Dengan cemas aku meninggalkan istriku sendirian di ruang tunggu pengambilan obat. Banyak sekali yang mengantri menunggu giliran untuk dipanggil. Ternyata masih banyak pasien umum seperti kami yang penuhnya sama seperti pasien berbasis jaminan sosial.
Aku berjalan dengan cepat dan sedikit berlari agar sampai di basement rumah sakit. Cukup sulit, entah karena faktor U atau memang ruangan basement ini yang sulit, aku berkeliling mencari posisi mobilku. Aku hendak menelpon istriku karena dia selalu bisa mengingat di mana letak mobilku terparkir jika kami belanja ke mall atau ke tempat yang basement-nya seperti ini.
Tapi sekali lagi aku benar-benar lupa jika hp dan dompet saja tertinggal di rumah, bagaimana cara menelpon istriku? Lagipula, apa dia membawa ponselnya? Secara, tadi aku membopongnya dengan paksa.

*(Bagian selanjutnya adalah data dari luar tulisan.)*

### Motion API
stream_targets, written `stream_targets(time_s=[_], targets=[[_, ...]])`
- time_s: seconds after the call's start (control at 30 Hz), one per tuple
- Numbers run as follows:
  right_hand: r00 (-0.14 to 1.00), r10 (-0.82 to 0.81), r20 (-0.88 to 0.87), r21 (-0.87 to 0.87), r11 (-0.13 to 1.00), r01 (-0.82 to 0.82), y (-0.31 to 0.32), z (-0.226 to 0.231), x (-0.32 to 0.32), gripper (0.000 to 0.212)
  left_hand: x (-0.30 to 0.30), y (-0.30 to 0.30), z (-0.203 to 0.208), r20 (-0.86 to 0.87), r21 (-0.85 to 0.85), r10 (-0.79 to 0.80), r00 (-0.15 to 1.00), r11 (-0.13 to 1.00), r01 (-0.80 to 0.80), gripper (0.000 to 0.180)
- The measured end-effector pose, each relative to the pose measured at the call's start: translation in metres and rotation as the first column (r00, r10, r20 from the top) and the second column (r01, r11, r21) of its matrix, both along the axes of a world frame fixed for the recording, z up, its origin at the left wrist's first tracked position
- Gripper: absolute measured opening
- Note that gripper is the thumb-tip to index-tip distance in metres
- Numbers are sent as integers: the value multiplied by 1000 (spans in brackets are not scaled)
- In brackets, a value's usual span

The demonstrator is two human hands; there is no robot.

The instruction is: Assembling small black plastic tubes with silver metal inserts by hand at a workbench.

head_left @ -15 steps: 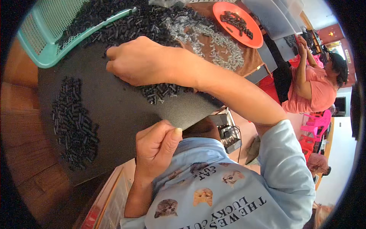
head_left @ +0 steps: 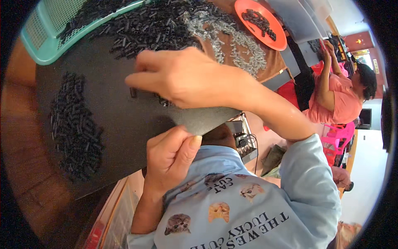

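So the right hand [head_left: 186, 79] has slid left across the dark mat [head_left: 124, 124] since half a second ago, dragging a few small black tubes [head_left: 161, 101] out of the big heap [head_left: 153, 29] at the top. Its fingers look curled narrow over them, though they're a bit blurred. The left hand [head_left: 170, 159] pinches the mat's near edge at lower centre, and the sorted pile [head_left: 74, 124] sits at left.

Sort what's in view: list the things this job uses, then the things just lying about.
In use:
right hand over the small black tubes
left hand at the dark mat edge
sorted tube pile
big tube heap

Lying about:
silver springs
orange plate
teal basket
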State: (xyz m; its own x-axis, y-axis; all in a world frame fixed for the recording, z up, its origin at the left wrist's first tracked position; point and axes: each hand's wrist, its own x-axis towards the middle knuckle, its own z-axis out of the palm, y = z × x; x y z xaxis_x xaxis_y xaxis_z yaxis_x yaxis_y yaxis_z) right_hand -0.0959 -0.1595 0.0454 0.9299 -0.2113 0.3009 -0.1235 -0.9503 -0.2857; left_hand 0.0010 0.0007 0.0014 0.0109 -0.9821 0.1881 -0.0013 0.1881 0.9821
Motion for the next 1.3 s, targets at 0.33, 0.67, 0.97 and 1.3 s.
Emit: stream_targets(time_s=[0.33,0.67,0.97,1.3], targets=[[893,-443,84,139,892,430,-41,7,-139,24,-2,1,0,51,-30,11,999,999,-9,18],[874,-485,-40,6,874,486,-49,4,-166,16,-5,0,-5,48,1,44,998,999,-44,24],[971,-238,-9,89,967,237,-32,4,-98,18,-5,0,-6,6,-27,13,1000,1000,-13,19],[997,-50,60,-91,994,56,-46,-5,8,10,2,-2,5,64,34,-28,998,999,26,22]])
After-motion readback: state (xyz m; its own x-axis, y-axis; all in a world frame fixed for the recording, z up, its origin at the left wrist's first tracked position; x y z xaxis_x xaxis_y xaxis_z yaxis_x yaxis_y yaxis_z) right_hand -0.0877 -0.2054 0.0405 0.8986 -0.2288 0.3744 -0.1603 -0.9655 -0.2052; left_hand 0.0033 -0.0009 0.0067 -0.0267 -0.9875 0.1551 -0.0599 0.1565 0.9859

Tau begitu, aku memarkirkannya di halaman parkir depan rumah sakit saja tadi. Selain gampang karena berada di luar dan cepat terlihat, parkir di sana membuat aku lebih cepat sampai dan kembali menemui istriku yang aku tinggal di dalam. Basement yang memang aman dari hujan dan panas pun tidak menjadi jaminan jika aku lupa di mana memarkirkan mobilku.
Aku sampai di lobby rumah sakit ketika kulihat banyak orang-orang berkerubung layaknya semut yang mendapati gula. Salah seorang panik dan memanggil suster ataupun dokter.
Ah, ada yang pingsan rupanya.
Awalnya aku berkomentar dan bergumam begitu saja. Tapi gumamanku berubah ketika orang yang pingsan itu di angkat para suster ke atas hospital bed.
Wajah itu familiar...
Aku bergeming di tempat ketika melihat orang itu di dorong dengan tergesa-gesa oleh suster.
"Siapa keluarganya?" Teriak salah satu suster pada orang-orang yang tengah berkumpul saat itu.